Рыбаков лежал между кочками неожиданно маленький. Небо, горы, река были огромны, и бог весть сколько людей можно уложить в этих горах на тропках между кочками.
Баночка Рыбакова откатилась далеко, я успел подобрать ее и спрятать в карман. Может быть, мне дадут хлеба за эти ягоды — я ведь знал, для кого их собирал Рыбаков.
Серошапка спокойно построил наш небольшой отряд, пересчитал, скомандовал и повел нас домой.
Концом винтовки он задел мое плечо, и я повернулся.

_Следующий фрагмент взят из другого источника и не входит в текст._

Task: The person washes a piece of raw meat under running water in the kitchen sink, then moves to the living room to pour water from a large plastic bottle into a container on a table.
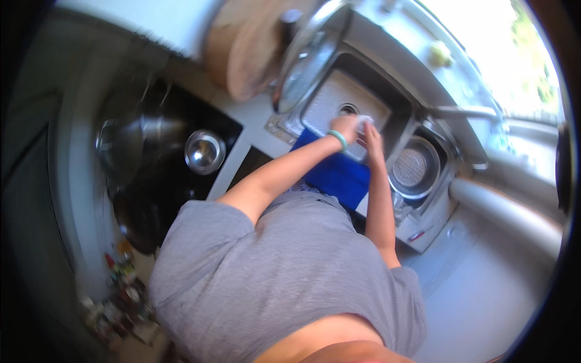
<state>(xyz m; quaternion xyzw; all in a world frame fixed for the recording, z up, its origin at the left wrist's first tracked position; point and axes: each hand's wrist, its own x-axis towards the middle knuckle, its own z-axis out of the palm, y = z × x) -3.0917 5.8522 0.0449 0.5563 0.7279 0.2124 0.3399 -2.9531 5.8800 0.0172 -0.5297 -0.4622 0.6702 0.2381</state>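
Observation:
Over the near part of a stainless steel sink basin [381,86], both hands are close together. My left hand [345,128], with a pale green bangle at the wrist, is beside a small white item [364,120], blurred, at its fingertips. My right hand [373,140] has its fingers extended and touches that same item from the other side. Which hand grips it is hard to tell. The drain [348,109] lies just beyond my left hand. A blue cloth [338,179] hangs at the sink's front edge, below my wrists.
A smaller basin to the right holds a round metal pot [415,168] with a perforated disc. The faucet [463,112] stands beyond. A glass lid [313,59] and round wooden boards [254,54] stand left of the sink. A steel bowl [205,152] sits on the black cooktop.

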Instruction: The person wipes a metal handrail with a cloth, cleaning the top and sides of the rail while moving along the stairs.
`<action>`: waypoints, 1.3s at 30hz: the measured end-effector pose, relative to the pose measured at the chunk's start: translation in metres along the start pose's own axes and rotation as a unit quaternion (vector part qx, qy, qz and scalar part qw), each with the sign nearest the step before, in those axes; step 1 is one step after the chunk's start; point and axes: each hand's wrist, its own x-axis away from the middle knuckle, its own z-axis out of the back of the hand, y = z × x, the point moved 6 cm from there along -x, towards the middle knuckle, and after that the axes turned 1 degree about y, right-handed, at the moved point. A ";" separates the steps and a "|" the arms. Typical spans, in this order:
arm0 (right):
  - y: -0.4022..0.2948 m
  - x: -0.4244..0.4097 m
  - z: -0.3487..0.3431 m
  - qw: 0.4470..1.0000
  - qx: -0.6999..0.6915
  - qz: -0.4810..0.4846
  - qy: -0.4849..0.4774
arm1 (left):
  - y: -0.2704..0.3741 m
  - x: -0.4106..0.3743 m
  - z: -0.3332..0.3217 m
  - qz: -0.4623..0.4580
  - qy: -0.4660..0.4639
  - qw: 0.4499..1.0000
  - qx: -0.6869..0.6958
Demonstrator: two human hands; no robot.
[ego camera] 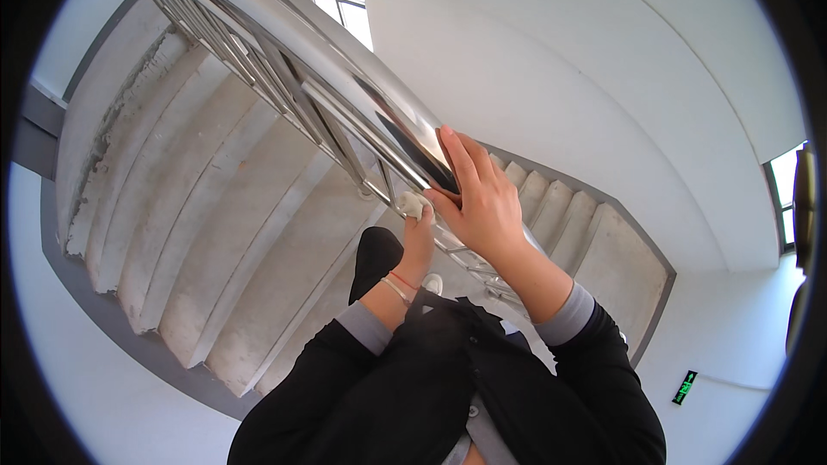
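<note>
A shiny stainless-steel handrail (362,68) slants from the upper left down to the middle. My right hand (483,203) lies over its top, with fingers along the far side and thumb on the near side. Just left of and below it, my left hand (420,232) holds a crumpled off-white cloth (413,204) against the thin metal bars of the railing (323,123) under the handrail. Part of the cloth is hidden in the fingers. On my left wrist are a red string and a pale bracelet (395,289).
Concrete steps (239,187) with worn edges lie left of the railing. Another flight (562,206) shows beyond it on the right. White walls (581,90) with a dark grey skirting band surround the stairwell. A green exit sign (683,387) is on the lower right wall.
</note>
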 end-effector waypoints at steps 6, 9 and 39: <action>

— Тебя хотел, — сказал Серошапка, — да ведь не сунулся, сволочь!..
1959
Суку Тамару привел из тайги наш кузнец — Моисей Моисеевич Кузнецов. Судя по фамилии, профессия у него была родовой. Моисей Моисеевич был уроженцем Минска. Был Кузнецов сиротой, как, впрочем, можно было судить по его имени и отчеству — у евреев сына называют именем отца только и обязательно, если отец умирает до рождения сына. Работе он учился с мальчиков — у дяди, такого же кузнеца, каким был отец Моисея.
Жена Кузнецова была официанткой одного из минских ресторанов, была много моложе сорокалетнего мужа и в тридцать седьмом году, по совету своей задушевной подруги-буфетчицы, написала на мужа донос. Это средство в те годы было вернее всякого заговора или наговора и даже вернее какой-нибудь серной кислоты — муж, Моисей Моисеевич, немедленно исчез. Кузнец он был заводской, не простой коваль, а мастер, даже немножко поэт, работник той породы кузнецов, что могли отковать розу. Инструмент, которым он работал, был изготовлен им собственноручно. Инструмент этот — щипцы, долота, молотки, кувалды — имел несомненное изящество, что обличало любовь к своему делу и понимание мастером души своего дела. Тут дело было вовсе не в симметрии или асимметрии, а кое в чем более глубоком, более внутреннем. Каждая подкова, каждый гвоздь, откованный Моисеем Моисеевичем, были изящны, и на всякой вещи, выходившей из его рук, была эта печать мастера. Над всякой вещью он оставлял работу с сожалением: ему все казалось, что нужно ударить еще раз, сделать еще лучше, еще удобней.